*Task prompt:*
Your answer must hold only the lines below from the line containing "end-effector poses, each" through the line containing "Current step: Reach", each reproduced exactly.

-- Collected material follows --

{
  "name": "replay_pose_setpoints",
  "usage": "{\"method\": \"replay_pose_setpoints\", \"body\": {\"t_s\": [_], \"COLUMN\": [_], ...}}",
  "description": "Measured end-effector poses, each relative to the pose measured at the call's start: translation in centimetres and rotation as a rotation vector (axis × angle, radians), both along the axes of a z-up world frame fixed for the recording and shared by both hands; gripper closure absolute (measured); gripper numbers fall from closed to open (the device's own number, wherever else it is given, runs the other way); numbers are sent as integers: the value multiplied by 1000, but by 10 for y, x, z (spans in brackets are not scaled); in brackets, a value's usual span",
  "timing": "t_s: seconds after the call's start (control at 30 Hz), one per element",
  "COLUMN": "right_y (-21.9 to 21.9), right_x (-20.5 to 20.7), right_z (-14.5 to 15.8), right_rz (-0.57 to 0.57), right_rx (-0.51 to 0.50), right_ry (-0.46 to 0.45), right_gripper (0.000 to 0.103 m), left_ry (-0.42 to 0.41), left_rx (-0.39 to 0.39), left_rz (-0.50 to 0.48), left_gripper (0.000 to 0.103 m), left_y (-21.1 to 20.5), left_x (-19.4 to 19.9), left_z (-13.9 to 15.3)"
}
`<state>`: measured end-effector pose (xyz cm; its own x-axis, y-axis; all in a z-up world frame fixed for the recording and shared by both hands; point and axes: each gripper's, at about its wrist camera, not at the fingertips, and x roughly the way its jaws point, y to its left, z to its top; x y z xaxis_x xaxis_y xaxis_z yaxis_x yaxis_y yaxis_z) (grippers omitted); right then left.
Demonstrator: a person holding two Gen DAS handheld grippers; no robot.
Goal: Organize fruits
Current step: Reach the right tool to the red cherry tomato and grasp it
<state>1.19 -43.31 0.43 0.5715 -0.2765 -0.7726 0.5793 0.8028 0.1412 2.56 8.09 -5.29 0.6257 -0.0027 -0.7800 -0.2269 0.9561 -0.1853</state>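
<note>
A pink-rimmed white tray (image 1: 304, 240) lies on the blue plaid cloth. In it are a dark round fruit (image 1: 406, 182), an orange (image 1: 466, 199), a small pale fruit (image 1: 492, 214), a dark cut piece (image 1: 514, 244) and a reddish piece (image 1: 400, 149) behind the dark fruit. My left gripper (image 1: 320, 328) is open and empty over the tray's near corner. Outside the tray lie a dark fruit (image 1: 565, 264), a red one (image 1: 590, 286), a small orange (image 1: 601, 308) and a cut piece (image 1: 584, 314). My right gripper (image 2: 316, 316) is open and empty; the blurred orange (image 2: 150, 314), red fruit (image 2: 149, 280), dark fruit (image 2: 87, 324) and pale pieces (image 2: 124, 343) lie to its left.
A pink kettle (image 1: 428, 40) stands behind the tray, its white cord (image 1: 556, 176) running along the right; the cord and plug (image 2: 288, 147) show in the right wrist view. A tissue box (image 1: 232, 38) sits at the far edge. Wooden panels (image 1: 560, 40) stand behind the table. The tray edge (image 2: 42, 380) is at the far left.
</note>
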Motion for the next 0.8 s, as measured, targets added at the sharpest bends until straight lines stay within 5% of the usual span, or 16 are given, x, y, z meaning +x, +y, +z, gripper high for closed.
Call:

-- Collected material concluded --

*Solved exercise:*
  "description": "Measured end-effector poses, each relative to the pose measured at the call's start: translation in centimetres and rotation as a rotation vector (axis × angle, radians), both along the axes of a z-up world frame fixed for the recording and shared by both hands; gripper closure absolute (measured); gripper numbers fall from closed to open (the device's own number, wherever else it is given, runs the other way); numbers are sent as integers: the value multiplied by 1000, but by 10 for y, x, z (spans in brackets are not scaled); in brackets, a value's usual span",
  "timing": "t_s: seconds after the call's start (control at 30 Hz), one per element",
  "COLUMN": "right_y (-21.9 to 21.9), right_x (-20.5 to 20.7), right_z (-14.5 to 15.8), right_rz (-0.57 to 0.57), right_rx (-0.51 to 0.50), right_ry (-0.46 to 0.45), right_gripper (0.000 to 0.103 m), left_ry (-0.42 to 0.41), left_rx (-0.39 to 0.39), left_rz (-0.50 to 0.48), left_gripper (0.000 to 0.103 m), left_y (-21.1 to 20.5), left_x (-19.4 to 19.9), left_z (-13.9 to 15.3)"
}
`<state>`: measured end-effector pose (xyz cm; its own x-axis, y-axis; all in a z-up world frame fixed for the recording and shared by both hands; point and axes: each gripper's, at about its wrist camera, not at the fingertips, and x roughly the way its jaws point, y to its left, z to its top; x y z xaxis_x xaxis_y xaxis_z yaxis_x yaxis_y yaxis_z) (grippers omitted); right then left.
Demonstrator: a person holding two Gen DAS handheld grippers; no robot.
Goal: Organize fruits
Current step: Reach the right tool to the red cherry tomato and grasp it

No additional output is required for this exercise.